Sport

Czas rezerwowego

Jastrzębianie znów mieli problemy z Asseco Resovią i ponownie z nich wyszli zwycięsko. I tak od pięciu lat...

Arkadiusz Żakiet wszedł po dod koniec pierwszego seta i okazał się bohaterem. Fot. Łukasz Sobala/PressFocus

PLUSLIGA

Na inaugurację nowego sezonu w Jastrzębiu-Zdroju gospodarze podejmowali Asseco Resovię. Mecz okrzyknięto hitem 2. kolejki, bo obie drużyny znów celują w najwyższe lokaty. Do tego był to rewanż za półfinał ubiegłorocznych rozgrywek. Wówczas wygrali jastrzębianie i zrobili to w niesamowitych okolicznościach, będąc już praktycznie za burtą. No i wygrali z ekipą z Rzeszowa dwanaście kolejnych meczów. Po raz ostatni przegrali w 2019 r.

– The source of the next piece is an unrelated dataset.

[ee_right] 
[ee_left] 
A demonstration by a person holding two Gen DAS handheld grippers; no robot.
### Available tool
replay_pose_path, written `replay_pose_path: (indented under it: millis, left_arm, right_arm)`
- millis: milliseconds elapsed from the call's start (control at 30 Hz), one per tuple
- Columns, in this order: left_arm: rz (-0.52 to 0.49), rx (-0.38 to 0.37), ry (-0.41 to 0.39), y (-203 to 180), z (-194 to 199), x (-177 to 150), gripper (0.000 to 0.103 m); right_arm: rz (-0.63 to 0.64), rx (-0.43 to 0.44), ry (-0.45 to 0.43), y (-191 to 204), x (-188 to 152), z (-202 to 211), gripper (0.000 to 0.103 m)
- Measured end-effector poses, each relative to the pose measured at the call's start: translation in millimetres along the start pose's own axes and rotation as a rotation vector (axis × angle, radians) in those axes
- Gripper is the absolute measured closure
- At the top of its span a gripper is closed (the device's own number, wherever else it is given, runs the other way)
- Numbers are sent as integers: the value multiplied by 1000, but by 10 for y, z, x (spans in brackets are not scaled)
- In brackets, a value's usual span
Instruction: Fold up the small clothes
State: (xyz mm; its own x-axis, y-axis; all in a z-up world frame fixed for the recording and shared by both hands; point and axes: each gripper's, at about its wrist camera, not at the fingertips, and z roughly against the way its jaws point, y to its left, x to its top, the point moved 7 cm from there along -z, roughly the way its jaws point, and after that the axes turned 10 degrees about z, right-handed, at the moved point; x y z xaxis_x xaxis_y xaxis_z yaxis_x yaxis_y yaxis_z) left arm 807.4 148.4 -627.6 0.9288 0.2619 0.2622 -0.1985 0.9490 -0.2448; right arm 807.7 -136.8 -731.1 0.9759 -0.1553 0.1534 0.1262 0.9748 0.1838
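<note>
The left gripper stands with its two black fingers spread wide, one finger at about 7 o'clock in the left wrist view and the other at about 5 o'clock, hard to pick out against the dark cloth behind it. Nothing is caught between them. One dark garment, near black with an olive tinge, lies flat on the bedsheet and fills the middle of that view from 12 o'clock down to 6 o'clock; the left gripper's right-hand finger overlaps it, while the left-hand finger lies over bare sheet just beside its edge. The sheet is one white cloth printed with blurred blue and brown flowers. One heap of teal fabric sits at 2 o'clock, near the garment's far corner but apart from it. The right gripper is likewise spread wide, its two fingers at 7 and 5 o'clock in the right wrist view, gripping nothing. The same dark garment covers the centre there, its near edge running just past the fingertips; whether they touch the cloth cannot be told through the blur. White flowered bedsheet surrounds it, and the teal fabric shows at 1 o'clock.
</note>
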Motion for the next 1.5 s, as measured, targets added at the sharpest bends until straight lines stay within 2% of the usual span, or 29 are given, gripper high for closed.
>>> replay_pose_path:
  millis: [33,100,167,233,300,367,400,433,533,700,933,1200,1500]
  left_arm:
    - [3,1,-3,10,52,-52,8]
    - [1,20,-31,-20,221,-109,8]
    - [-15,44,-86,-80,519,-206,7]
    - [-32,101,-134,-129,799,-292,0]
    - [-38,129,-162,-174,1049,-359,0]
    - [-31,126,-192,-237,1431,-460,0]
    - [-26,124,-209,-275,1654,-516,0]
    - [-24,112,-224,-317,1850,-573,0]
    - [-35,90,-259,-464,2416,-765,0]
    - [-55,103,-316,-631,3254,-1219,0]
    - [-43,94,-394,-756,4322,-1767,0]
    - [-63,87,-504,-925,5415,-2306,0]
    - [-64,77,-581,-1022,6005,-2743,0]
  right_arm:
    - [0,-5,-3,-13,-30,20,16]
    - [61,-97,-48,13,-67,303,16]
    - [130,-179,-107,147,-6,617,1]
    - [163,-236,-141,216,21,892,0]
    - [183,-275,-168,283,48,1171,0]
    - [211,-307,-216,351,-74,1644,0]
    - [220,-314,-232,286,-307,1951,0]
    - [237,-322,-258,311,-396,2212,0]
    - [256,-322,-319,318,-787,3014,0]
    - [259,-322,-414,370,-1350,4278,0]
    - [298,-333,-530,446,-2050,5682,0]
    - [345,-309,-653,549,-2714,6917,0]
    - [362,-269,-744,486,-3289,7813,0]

Długo lepszą drużyną była jednak Asseco Resovia. Goście kontrolowali grę. W ataku pewnie prezentowali się Stephen Boyer oraz Karol Kłos, a defensywę trzymali Bartosz Bednorz i przede wszystkim Michał Potera. Po stronie Jastrzębskiego Węgla słabo spisywali się medaliści igrzysk olimpijskich, złoty Benjamin Toniutti oraz srebrny Łukasz Kaczmarek. Już w pierwszym secie wylądowali na ławce rezerwowych, zastąpieni odpowiednio przez Juana Ignacio Finolego oraz Arkadiusza Żakietę.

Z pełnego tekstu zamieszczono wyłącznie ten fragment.